Use Norfair with a bbox obtained with selectROI from OpenCV

moooises commented 1 year ago

Describe the situation you are working on I have been trying to use Norfair with a bounding box made manually by myself using selectROI from OpenCV. I made the conversion from selectROI to Norfair detection and with the help of a previus issue from this project I could prepare the tracker class to detect the bbox properly. My intention was to send the Norfair Detection I converted from selectROI to the update function of the tracker class and use the estimate attribute from the TrackedObject class returned by this function as the bbox for the Norfair Detection in the next frame, but the update function always returns a TrackedObject with the same points I had in the Norfair Detection I sent to the update function. So, when I draw the rectangle in the video, It is always drawn in the same position.

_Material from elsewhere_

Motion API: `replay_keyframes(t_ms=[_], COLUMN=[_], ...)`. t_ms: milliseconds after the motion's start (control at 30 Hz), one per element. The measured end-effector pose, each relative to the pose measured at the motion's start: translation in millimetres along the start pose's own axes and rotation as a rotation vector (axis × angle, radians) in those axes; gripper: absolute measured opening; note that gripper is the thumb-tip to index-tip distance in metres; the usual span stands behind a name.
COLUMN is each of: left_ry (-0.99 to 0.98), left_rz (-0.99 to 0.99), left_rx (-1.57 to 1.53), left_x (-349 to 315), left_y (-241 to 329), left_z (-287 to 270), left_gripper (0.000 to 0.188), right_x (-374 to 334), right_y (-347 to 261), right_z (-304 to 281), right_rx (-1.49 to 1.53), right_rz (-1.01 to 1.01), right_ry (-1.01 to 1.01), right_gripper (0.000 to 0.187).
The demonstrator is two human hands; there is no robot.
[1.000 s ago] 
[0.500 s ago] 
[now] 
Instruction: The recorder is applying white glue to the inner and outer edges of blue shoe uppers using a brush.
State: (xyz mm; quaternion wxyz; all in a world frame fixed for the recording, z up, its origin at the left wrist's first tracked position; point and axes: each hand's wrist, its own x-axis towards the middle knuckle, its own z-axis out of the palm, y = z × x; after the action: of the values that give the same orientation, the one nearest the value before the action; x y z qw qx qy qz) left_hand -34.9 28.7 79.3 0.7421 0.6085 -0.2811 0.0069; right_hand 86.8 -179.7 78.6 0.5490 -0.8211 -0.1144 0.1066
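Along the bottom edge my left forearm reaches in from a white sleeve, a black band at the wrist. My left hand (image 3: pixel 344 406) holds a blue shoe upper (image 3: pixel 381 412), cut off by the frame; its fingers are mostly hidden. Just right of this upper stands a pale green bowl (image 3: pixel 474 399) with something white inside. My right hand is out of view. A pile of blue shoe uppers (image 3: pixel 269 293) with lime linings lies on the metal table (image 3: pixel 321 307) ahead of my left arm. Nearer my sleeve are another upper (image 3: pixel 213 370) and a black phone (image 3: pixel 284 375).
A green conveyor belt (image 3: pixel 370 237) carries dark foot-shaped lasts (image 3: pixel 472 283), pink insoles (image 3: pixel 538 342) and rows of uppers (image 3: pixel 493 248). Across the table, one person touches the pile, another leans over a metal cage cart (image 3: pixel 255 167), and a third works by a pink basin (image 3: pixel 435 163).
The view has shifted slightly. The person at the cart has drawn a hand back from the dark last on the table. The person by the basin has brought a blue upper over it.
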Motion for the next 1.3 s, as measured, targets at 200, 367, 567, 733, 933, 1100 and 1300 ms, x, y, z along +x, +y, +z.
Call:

Describe what is it that you need help with I need help understanding why the update function always returns a TrackedObject with its estimate points equals to the bbox I had in the previous detectión and what can I do to solve it.

Additional context _I leave here an output video with my problem and some of the code I made. It is built up from the Yolov7 demo._


def yolo_detections_to_norfair_detections(
    bbbox_xywh, convert, score=90.0, labelSelected=1
) -> List[Detection]:
    norfair_detections: List[Detection] = []

    if convert:
    # This is to convert the bbox format xywh from selectROI to xyxy format
        bbox = np.array(
            [
                [bbbox_xywh[0], bbbox_xywh[1]],
                [bbbox_xywh[0]+bbbox_xywh[2], bbbox_xywh[1]+bbbox_xywh[3]],
            ]
        )
    else:
        bbox = np.array(
            [
                [bbbox_xywh[0], bbbox_xywh[1]],
                [bbbox_xywh[2], bbbox_xywh[3]],
            ]
        )
    scores = np.array(
        [score, score]
    )
    norfair_detections.append(
        Detection(
            points=bbox, scores=scores, label=labelSelected
        )
    )

    return norfair_detections

args.files=["TV_2022_10_24_11_04_47.mpeg"]

for input_path in args.files:
    video = Video(input_path=input_path)

    distance_function = "iou_opt" if args.track_points == "bbox" else "euclidean"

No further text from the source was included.